• What you should do: Using the records that appear below, write out exactly the lines from the one with "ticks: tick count" through the one with "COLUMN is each", keeping both end lines.
--- Data section ---
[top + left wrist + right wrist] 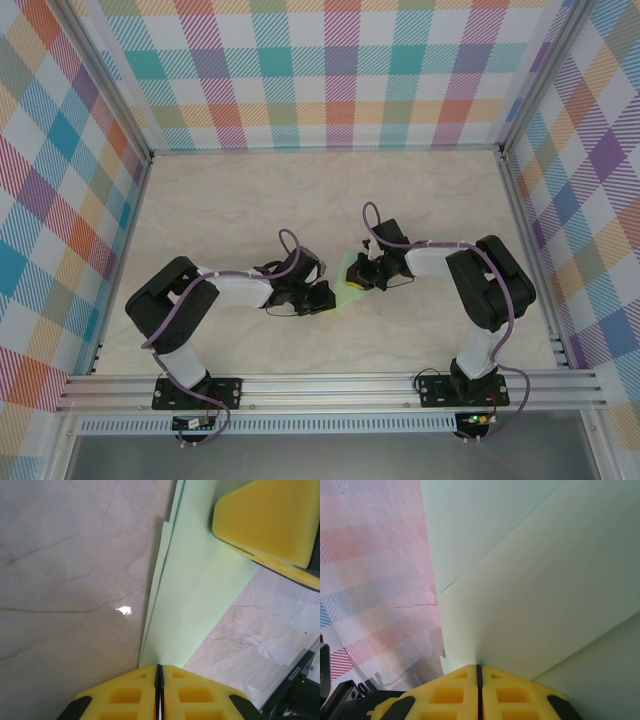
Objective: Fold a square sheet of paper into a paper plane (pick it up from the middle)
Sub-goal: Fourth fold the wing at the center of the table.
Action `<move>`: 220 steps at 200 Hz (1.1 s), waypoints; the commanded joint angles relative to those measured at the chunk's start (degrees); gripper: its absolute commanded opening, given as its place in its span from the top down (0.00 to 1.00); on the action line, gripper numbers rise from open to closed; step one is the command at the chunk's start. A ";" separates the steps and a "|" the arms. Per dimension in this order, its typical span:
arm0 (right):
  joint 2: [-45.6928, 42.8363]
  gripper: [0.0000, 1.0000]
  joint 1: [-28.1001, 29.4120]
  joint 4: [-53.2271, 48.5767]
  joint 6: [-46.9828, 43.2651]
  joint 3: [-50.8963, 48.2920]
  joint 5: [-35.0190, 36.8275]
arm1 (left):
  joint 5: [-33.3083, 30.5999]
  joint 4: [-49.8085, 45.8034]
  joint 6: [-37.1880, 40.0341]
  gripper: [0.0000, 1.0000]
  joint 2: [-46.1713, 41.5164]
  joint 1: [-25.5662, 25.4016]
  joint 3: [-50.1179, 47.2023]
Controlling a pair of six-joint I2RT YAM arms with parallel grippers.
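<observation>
I am pinching the partly folded green sheet of paper [352, 272] over mid table [250, 190], both jaws closed on it. My left gripper [159, 672] is clamping its narrow end, my right gripper [479, 671] a folded edge.

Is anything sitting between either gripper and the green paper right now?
Nothing visible. The left gripper and the right gripper each have their jaws closed directly on the partly folded green paper.
</observation>
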 commanded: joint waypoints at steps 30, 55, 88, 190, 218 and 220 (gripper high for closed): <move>4.28 0.92 0.47 -5.13 -0.74 -0.59 7.42 | -0.31 -9.22 0.32 0.89 -1.31 -1.10 -4.05; 4.44 0.92 0.47 -5.91 -0.52 -0.31 7.97 | 0.12 -10.68 1.52 0.89 -1.83 -1.49 -3.96; 5.03 0.92 0.47 -6.37 -0.03 -0.09 8.24 | -0.03 -12.74 2.73 0.89 -2.79 -2.29 -4.20; 5.97 0.92 0.47 -7.08 0.20 0.70 7.98 | -4.64 -15.42 5.91 0.89 -10.93 -1.90 1.24; 6.22 0.92 0.47 -7.06 0.16 0.88 7.63 | -6.76 -13.33 7.02 0.89 -10.46 -1.26 5.12; 6.27 0.92 0.47 -7.13 0.16 0.88 7.62 | -6.71 -13.15 7.09 0.89 -10.09 -1.24 5.39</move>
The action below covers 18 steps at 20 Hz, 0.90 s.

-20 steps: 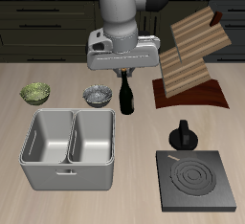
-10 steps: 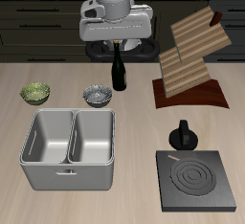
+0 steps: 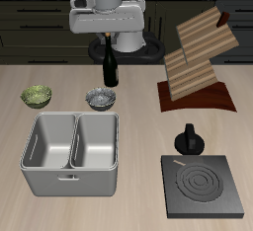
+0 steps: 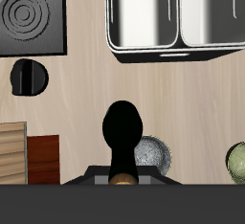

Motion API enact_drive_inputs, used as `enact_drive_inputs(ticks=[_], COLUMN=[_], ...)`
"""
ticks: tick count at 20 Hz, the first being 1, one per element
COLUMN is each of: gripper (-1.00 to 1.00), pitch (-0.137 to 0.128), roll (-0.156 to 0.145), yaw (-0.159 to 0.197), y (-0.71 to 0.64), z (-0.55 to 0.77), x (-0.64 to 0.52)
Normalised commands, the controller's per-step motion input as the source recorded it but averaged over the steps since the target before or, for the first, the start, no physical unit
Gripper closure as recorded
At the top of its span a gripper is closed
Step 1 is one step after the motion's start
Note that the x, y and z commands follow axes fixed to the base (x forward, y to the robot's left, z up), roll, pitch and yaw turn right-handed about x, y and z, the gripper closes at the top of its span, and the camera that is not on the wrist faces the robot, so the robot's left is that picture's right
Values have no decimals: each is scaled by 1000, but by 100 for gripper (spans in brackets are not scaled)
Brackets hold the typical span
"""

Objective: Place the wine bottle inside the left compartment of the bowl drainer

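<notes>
The wine bottle is slim and near-black, and it hangs upright above the table's back part with my gripper shut on its neck. The wrist view looks down along the wine bottle from my gripper. The bowl drainer, a light-grey tub with two equal wells, stands nearer the table's front edge, well apart from the bottle. Both wells are empty. The wrist view also shows the bowl drainer.
A grey patterned bowl sits just below the bottle, with a green bowl beside it. A wooden rack stands at the back. A black kettle and a dark stove plate sit beside the drainer.
My gripper has lifted the wine bottle off the table. It has carried the bottle up and sideways, away from the wooden rack, to a spot over the grey bowl.
</notes>
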Motion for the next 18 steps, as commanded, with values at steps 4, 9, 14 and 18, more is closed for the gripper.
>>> enact_drive_inputs(ticks=[4,9,14,18], gripper=[100,100,100,100], pitch=[-15,-19,-21,-9], roll=[11,-33,-50,-52], yaw=[19,21,-3,20], y=[-74,-128,-191,-140], z=[152,259,311,4], x=[-62,230,413,376])
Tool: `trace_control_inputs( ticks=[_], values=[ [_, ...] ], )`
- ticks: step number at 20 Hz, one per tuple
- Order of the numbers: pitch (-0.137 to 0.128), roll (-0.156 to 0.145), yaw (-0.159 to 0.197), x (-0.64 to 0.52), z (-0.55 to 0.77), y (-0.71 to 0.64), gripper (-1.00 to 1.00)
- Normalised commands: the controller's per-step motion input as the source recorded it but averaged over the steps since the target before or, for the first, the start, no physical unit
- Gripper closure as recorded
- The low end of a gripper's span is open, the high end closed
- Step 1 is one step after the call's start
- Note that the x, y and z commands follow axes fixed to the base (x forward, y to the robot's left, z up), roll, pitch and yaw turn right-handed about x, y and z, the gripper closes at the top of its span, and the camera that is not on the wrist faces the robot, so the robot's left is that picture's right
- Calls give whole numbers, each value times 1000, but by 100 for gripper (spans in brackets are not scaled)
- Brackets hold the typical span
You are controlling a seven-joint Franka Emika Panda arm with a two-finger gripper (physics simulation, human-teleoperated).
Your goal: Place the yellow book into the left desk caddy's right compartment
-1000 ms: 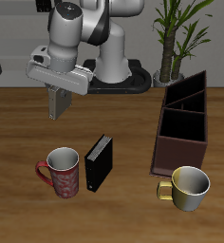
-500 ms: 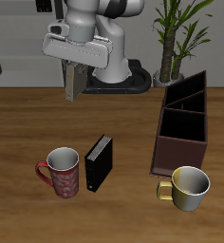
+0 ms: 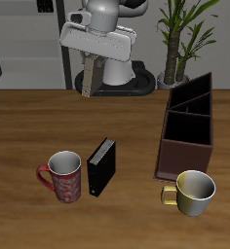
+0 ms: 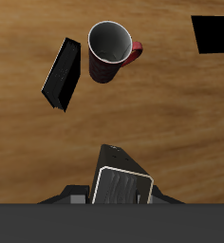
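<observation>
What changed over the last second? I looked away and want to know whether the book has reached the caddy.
No. The end effector, shut on the yellow book, rose and moved sideways toward the left desk caddy, not yet over it. The black book and both mugs stayed put.

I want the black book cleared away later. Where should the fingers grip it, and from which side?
Grip the black book across its thin thickness at the top edge, coming straight down from above. It stands upright on edge, so both covers are exposed. The red mug stands close beside one cover, not touching, so open only slightly wider than the book.
</observation>
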Motion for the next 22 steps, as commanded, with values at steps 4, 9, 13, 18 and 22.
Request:
trace_control_inputs(
  ticks=[4, 9, 13, 18, 22],
  values=[
    [11, 32, -3, 176, 112, 337, 100],
    [6, 17, 3, 202, 136, 549, 100],
    [2, 50, 6, 234, 185, 499, 100],
    [20, -14, -40, 347, 131, 367, 100],
    [8, 19, -1, 231, 50, 323, 100]
  ],
)
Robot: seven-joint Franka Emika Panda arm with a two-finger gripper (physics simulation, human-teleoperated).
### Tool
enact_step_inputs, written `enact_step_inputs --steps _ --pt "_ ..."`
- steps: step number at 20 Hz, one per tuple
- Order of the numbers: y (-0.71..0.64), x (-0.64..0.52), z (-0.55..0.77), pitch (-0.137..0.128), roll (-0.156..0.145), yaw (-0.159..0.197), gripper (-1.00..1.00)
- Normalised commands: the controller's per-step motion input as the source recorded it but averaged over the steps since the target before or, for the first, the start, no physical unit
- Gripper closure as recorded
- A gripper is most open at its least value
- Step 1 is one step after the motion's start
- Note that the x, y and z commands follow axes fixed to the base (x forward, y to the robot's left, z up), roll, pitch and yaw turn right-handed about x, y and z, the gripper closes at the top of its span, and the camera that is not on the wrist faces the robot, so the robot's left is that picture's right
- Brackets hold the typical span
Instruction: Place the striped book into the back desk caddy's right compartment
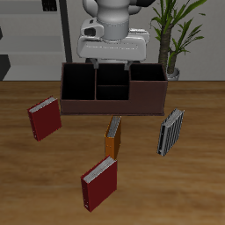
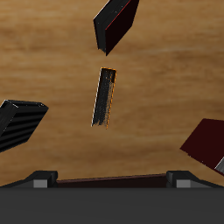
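The striped book (image 1: pixel 170 132) stands tilted on the table in front of one end of the back desk caddy (image 1: pixel 112 107); the wrist view shows the striped book (image 2: pixel 19 123) too. The right compartment (image 1: pixel 148 74) is the caddy's end section nearest that book. My gripper (image 1: pixel 112 63) hangs open above the caddy's middle, well behind the book and holding nothing. In the wrist view my gripper (image 2: pixel 109 180) has its fingers (image 2: pixel 39 179) spread wide apart.
An orange book (image 1: pixel 112 136) (image 2: pixel 105 96) stands in front of the caddy's middle. One red book (image 1: pixel 44 120) (image 2: pixel 206 144) lies off the caddy's other end. Another red book (image 1: pixel 99 182) (image 2: pixel 116 22) stands near the table's front edge. A potted plant (image 1: pixel 176 35) is behind the caddy.
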Motion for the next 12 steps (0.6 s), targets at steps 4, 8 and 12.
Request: enact_step_inputs --steps 4,8,12 --pt "0.48 0.04 -0.16 0.015 0.015 -0.037 -1.0" --pt "0.58 -0.04 -0.11 0.003 0.025 -0.046 -1.0" --pt "0.89 0.02 -0.15 -0.022 0.06 -0.001 -1.0"
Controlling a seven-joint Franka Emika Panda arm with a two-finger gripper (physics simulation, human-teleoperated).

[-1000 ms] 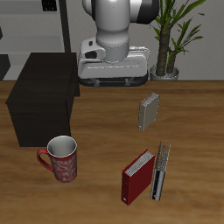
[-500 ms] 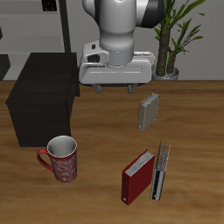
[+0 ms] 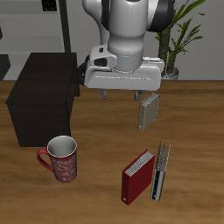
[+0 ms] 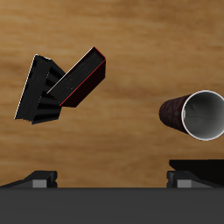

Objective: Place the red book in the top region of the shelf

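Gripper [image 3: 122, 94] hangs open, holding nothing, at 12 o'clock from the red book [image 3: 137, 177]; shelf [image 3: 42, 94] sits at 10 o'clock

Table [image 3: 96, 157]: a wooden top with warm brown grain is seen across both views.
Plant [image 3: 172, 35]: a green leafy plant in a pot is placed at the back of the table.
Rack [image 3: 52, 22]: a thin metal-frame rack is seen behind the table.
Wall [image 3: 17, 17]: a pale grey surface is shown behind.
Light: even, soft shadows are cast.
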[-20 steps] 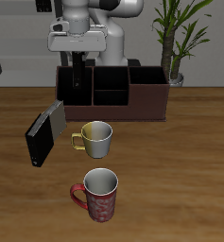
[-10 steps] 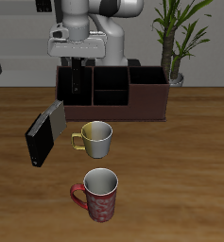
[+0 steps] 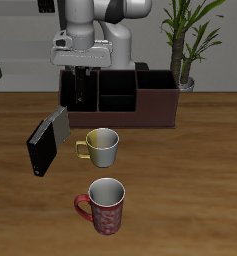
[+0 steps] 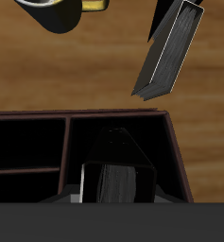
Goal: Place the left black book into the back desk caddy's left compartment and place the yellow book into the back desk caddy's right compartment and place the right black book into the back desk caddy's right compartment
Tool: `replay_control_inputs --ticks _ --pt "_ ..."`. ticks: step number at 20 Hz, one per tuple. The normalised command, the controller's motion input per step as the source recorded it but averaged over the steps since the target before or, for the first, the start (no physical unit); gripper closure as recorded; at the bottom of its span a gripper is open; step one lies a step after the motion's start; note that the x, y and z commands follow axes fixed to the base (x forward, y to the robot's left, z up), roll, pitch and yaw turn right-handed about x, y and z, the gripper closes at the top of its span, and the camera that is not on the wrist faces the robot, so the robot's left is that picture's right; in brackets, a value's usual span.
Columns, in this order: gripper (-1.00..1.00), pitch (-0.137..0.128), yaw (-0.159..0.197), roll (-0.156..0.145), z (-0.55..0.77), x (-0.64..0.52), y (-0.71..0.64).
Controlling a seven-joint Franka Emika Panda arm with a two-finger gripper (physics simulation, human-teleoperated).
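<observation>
The back desk caddy point(image 3: 155, 112) is a long dark reddish-brown box in front of the robot's base. My gripper point(image 3: 83, 72) hangs over the end section taken as its left compartment point(image 3: 70, 92), shut on the left black book point(image 3: 83, 92). The book hangs upright with its lower end down in that black-lined section point(image 4: 85, 142). In the wrist view its top edge point(image 4: 118, 156) sits right under the gripper point(image 4: 116, 189). The right black book point(image 3: 43, 148) leans tilted on the table in front of that caddy end point(image 4: 175, 52). The yellow book is out of view.
A pale yellow mug point(image 3: 102, 147) stands in front of the caddy, with its rim point(image 4: 52, 11) also in the wrist view. A red patterned mug point(image 3: 106, 205) stands nearer the table's front edge. A potted plant point(image 3: 185, 40) stands behind the caddy's other end.
The gripper with the black book has shifted slightly along the caddy towards its middle. The leaning book and both mugs have not moved.
</observation>
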Motion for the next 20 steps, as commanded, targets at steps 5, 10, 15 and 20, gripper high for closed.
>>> replay_control_inputs --ticks 5,10,15,20 --pt "1.00 0.004 -0.012 -0.013 -0.08 0.01 -0.06" --pt "1.00 0.024 -0.006 -0.025 -0.22 -0.01 -0.09" --pt "1.00 0.005 0.007 0.003 -0.13 -0.05 -0.03" --pt "1.00 0.025 0.022 -0.009 -0.22 0.02 0.02"
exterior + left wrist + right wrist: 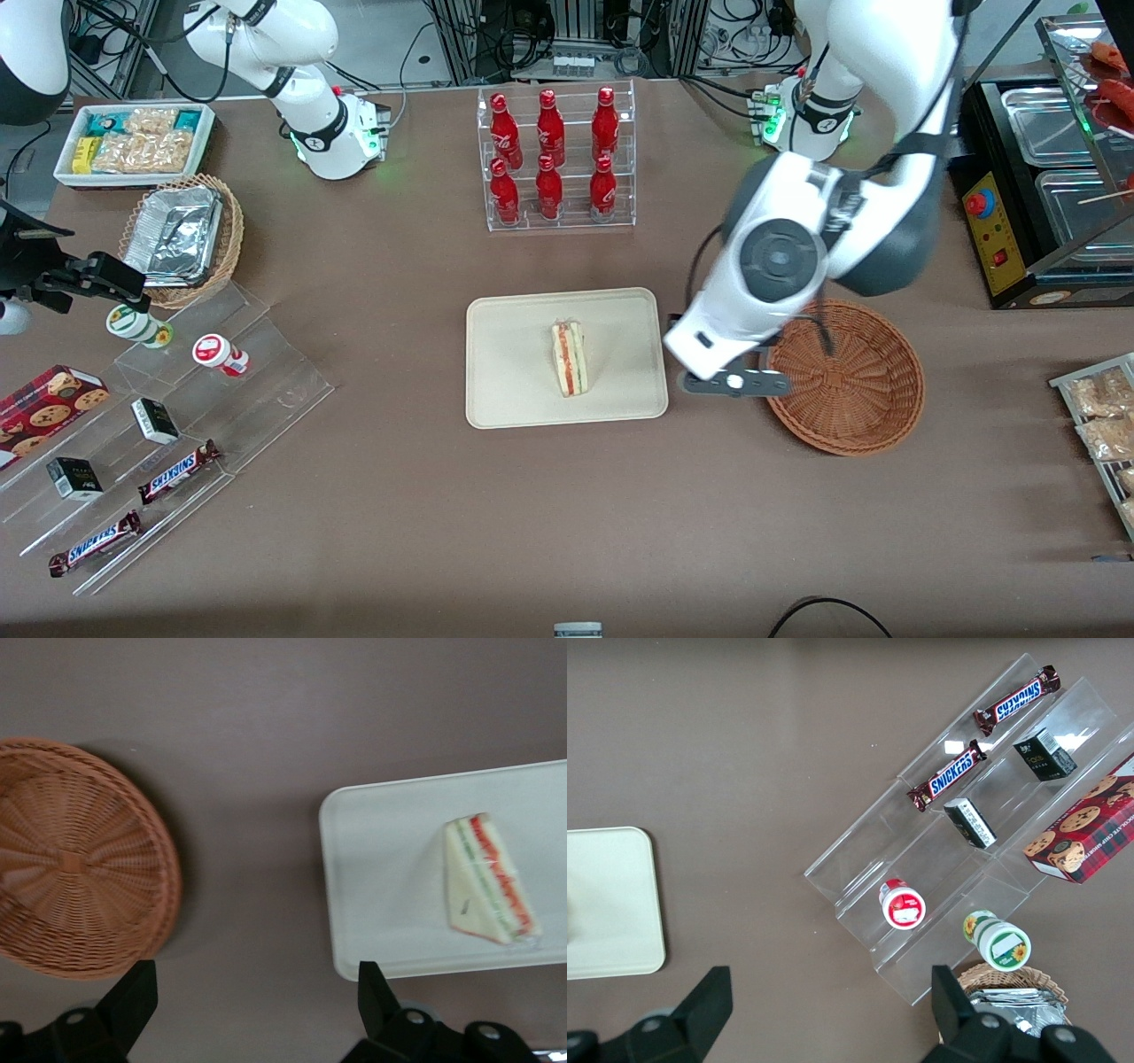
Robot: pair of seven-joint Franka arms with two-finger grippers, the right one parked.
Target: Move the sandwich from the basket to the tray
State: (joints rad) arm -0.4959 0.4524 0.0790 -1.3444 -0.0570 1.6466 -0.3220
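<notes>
Brown tabletop, one entry. We log the sandwich (569, 358) lying mid-frame in the front view on the cream tray (496, 399), long axis running toward the camera. Our gripper (733, 382) hangs empty, fingers spread, between tray and wicker basket (873, 424). The basket holds nothing; placement looks complete.

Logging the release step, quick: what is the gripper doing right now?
Gripper: open, holding nothing, above the bare table between the basket and the tray; the sandwich lies on the tray.
</notes>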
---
• Result of this exercise:
ticks: tick count at 20 Hz, the first being 1, one per element
COLUMN is each of: gripper (-1.00 to 1.00), pitch (-0.137 to 0.128), roll (-0.156 to 0.145), yaw (-0.159 to 0.197), y (-0.71 to 0.64), z (-0.55 to 0.77), x (-0.64 to 0.52)

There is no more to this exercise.